Je suis Samuel Celiné. Journaliste, j’exerce mon métier depuis 2008 en Haïti.

Dans la soirée du dimanche 29 au lundi 30 septembre 2024, j’ai vécu une situation de terreur sur mon propre lit à Pétion-ville, et estimant qu’elle pourrait être la réalité de plusieurs centaines de citoyens haïtiens qui, pour une raison ou pour une autre, ne trouvent pas les moyens d’en alerter les sourds de la République, je décide d’en parler avec espoir de pouvoir attirer l’attention sur la très choquante et fréquente réalité des « balles perdues » dans la région métropolitaine de Port-au-Prince.

Ce soir-là, j’ai été réveillé vers 2 heures du matin par un bruit étrange, un « toc » qui, dans mon étourdissement me fait penser à une balle perdue, puisque la veille, j’ai été surpris par une salve de balles tirées dans la zone, lors d’une activité qui semblait être la clôture d’un championnat de football de quartier.

Pour moi qui arrivait à peine dans le quartier, soit le 2 août 2024, cette réalité d’un quartier où des individus s’amusent à tirer en l’air pour marquer un contentement quelconque, n’était pat un signal de bienvenu et c’est cette idée qui m’a le plus hanté après avoir entendu ce petit « toc » qui vient de troubler mon sommeil.
Je ne voulais pas y croire et décider de me rendormir.

Mais c’était impossible, car j’ai été trop perturbé par l’étrange bruit qui m’a, du coup, plongé dans de profondes réflexions sur la sécurité de ma famille. J’ai résolu alors d’allumer la lampe de mon téléphone pour pouvoir mettre mon esprit au clair, une fois pour toute.

La réalité, c’est qu’à quelques centimètres de ma poitrine, je suis tombée sur une « balle perdue » ayant terminé sa rageuse course destructrice sur le lit où je dormais avec ma femme et mon enfant.

Pourquoi écrire alors

J’ai passé le reste de la nuit à réfléchir sur ma situation en me posant des questions dont, comme beaucoup d’autres Haïtiens, je peine encore à répondre, comme que deviendrait ma vie si j’aurais été atteint de cette balle dans un pays où l’hôpital est refusé à celui qui est fauché ? Quel serait l’avenir de mon enfant dans ce pays où les autorités ne se préoccupent pas de l’éducation des enfants ? Comment aurais été ma vie dans ce pays où les personnes handicapées sont reléguées au second rang ?

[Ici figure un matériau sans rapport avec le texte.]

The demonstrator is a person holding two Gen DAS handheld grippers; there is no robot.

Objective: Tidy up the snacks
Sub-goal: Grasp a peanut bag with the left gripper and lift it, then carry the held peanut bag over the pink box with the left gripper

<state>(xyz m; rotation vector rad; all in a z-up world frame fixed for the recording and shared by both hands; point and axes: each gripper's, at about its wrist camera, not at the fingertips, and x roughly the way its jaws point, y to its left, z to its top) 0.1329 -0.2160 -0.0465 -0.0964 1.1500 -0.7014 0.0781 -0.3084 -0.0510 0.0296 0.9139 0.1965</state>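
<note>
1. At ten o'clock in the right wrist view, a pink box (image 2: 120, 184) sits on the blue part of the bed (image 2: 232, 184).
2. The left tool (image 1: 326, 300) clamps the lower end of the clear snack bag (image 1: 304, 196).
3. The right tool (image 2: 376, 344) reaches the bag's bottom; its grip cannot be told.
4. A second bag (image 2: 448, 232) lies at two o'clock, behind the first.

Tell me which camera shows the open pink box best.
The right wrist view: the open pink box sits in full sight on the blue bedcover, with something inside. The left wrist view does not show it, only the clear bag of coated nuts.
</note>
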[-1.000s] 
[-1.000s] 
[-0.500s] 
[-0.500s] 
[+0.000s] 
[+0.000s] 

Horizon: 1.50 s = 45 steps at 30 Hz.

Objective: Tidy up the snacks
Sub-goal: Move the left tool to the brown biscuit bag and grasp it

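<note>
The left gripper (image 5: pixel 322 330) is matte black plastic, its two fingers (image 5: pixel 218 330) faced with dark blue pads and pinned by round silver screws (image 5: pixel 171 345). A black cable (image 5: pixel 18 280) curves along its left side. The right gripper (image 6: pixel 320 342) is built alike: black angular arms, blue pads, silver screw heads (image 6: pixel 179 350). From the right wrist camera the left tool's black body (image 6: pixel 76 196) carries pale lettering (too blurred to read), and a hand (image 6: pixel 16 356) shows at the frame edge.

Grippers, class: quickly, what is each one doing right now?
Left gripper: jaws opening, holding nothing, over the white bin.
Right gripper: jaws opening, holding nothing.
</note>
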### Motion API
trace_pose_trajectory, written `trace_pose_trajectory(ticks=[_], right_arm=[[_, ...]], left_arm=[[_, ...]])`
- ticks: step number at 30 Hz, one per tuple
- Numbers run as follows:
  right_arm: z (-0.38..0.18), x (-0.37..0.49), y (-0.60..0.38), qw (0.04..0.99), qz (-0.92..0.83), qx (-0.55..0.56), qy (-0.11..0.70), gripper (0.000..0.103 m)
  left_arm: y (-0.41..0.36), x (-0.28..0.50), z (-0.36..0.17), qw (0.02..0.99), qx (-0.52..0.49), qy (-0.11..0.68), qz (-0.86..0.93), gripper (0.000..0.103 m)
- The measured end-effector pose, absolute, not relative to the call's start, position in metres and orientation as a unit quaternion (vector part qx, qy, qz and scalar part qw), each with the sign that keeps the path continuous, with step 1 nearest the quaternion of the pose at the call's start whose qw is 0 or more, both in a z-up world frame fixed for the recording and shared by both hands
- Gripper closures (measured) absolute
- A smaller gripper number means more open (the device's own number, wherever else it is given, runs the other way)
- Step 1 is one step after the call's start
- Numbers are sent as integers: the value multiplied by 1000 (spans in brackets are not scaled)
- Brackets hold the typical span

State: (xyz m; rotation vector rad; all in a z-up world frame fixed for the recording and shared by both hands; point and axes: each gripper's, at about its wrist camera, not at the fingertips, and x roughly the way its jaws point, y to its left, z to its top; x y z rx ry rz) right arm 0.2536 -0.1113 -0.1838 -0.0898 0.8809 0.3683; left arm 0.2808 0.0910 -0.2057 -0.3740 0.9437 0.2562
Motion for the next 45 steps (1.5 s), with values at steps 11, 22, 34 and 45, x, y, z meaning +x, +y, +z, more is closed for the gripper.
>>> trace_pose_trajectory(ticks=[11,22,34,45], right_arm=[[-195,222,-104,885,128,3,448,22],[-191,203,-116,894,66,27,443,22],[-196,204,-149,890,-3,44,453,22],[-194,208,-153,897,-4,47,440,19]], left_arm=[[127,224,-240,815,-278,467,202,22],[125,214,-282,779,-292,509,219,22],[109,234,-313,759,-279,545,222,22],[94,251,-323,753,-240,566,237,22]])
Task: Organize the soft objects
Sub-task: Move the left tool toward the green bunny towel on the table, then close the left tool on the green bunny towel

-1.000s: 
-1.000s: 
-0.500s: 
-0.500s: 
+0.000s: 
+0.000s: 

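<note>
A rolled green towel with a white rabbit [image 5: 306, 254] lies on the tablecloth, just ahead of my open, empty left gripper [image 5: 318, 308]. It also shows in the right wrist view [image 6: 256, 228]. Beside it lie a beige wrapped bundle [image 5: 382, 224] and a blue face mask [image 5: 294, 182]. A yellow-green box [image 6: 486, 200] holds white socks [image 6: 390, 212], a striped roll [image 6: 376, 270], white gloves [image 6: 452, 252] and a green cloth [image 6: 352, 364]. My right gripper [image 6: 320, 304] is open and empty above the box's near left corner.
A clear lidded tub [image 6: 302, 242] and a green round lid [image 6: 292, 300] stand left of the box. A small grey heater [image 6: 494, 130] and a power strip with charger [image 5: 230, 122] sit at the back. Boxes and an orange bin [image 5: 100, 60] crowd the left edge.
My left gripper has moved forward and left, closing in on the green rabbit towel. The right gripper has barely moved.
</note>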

J’ai immédiatement pensé à mon ancien camarade de classe, Fenel Belgrarde qui, dirigeant l’Institut Haïtien des Langues de Signes, avait mentionné au cours du mois, lors d’une intervention dans la presse que n’importe qui à n’importe quel moment peut se retrouver en situation d’handicape en Haïti, à cause de la situation d’insécurité qui prévaut dans le pays. Il m’est aussi venu à l’idée une triste nouvelle entendue à la radio à propos d’un jeune médecin qui aurait pu devenir paraplégique suite à une blessure par balle lors d’une tentative de kidnapping ratée à Port-au-Prince.
Prenant de plus en plus mon esprit, j’ai quitté le cadre individuel pour penser au collectif en me posant cette question qui est la raison d’être de ce texte : « Combien de citoyens haïtiens vivent cette situation dans les quartiers contrôlés par les gangs armés mais surtout dans les quartiers contrôlés par l’État haïtien là où le citoyen est censé vivre loin d’un tel phénomène, les « balles perdues » ?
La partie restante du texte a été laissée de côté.